One subject had insertion of a central venous access device (Portacath) and was given 6 infusions of COAGADEX during 5 days, a total of 2,750 IU (27 IU/kg); there were no bleeding complications or safety concerns.

In a post-marketing registry study, 3 subjects (aged 21 to 30 years) with severe hereditary Factor X deficiency received a total of 10 (mean 3.3) doses of COAGADEX for perioperative hemostatic cover. The median initial (pre-surgery) dose was 44.3 IU/kg (mean 40.6; range 28.6 to 48.9). A median of 4 (range 1 to 5) infusions was administered, with median cumulative dose 110.2 IU/kg (range 28.6 to 171.8). All three subjects achieved excellent hemostatic efficacy outcomes.

How Supplied

COAGADEX is supplied in single-dose glass vials containing a nominal (approximate) 250 IU or 500 IU (approximately 100 IU/mL after reconstitution) of Factor X activity, packaged with 2.5 mL or 5 mL of Sterile Water for Injection, respectively, and a Mix2Vial transfer device.

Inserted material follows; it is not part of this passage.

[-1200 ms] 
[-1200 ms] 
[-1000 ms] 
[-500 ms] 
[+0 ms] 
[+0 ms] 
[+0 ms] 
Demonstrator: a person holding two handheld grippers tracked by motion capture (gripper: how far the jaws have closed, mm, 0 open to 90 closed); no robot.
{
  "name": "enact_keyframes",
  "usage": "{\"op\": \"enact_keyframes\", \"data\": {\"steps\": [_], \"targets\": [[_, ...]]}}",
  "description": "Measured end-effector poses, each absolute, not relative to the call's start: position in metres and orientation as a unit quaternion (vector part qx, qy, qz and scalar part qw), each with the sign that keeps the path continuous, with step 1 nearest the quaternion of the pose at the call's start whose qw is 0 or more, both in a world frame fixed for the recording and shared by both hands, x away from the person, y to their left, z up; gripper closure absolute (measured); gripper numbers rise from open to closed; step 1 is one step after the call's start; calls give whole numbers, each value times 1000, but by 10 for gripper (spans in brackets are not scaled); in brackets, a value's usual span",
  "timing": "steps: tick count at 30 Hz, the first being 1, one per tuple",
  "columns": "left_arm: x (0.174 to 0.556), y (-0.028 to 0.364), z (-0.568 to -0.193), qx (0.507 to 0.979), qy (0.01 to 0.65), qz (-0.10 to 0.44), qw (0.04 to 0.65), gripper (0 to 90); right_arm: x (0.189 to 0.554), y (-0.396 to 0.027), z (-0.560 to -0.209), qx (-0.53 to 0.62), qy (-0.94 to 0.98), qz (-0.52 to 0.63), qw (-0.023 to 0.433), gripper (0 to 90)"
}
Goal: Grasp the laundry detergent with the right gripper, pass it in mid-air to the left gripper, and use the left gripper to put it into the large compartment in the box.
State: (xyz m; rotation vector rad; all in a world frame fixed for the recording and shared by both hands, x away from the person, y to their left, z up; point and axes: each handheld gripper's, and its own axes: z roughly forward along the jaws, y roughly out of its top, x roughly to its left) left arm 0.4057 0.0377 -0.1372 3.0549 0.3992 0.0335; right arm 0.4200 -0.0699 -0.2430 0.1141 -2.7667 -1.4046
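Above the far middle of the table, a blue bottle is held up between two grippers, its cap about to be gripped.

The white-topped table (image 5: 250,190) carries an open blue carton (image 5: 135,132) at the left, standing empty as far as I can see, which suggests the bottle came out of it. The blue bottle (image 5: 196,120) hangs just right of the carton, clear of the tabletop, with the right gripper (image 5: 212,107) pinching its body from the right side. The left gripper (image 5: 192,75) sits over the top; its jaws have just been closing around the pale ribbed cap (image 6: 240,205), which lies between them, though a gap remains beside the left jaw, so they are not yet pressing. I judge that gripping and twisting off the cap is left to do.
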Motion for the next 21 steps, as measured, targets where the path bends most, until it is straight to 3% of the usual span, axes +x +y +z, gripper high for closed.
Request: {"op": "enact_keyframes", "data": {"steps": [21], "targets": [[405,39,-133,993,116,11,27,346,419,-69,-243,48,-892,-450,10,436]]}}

The vials are closed with a synthetic rubber stopper. The stopper is not made with natural rubber latex. The stopper is secured with an aluminum overseal with a flip-off polypropylene cap.

Storage and Handling

• Store COAGADEX in its original package to protect it from light.
• Store the COAGADEX package in a refrigerator or at room temperature at 36°F to 86°F (2°C to 30°C). Do not freeze.
• Do not use COAGADEX or the Sterile Water for Injection after the expiration date printed on the vial and carton labels.
• Use reconstituted COAGADEX within one hour of reconstitution.
• Do not use COAGADEX if the reconstituted solution is cloudy or contains any particles.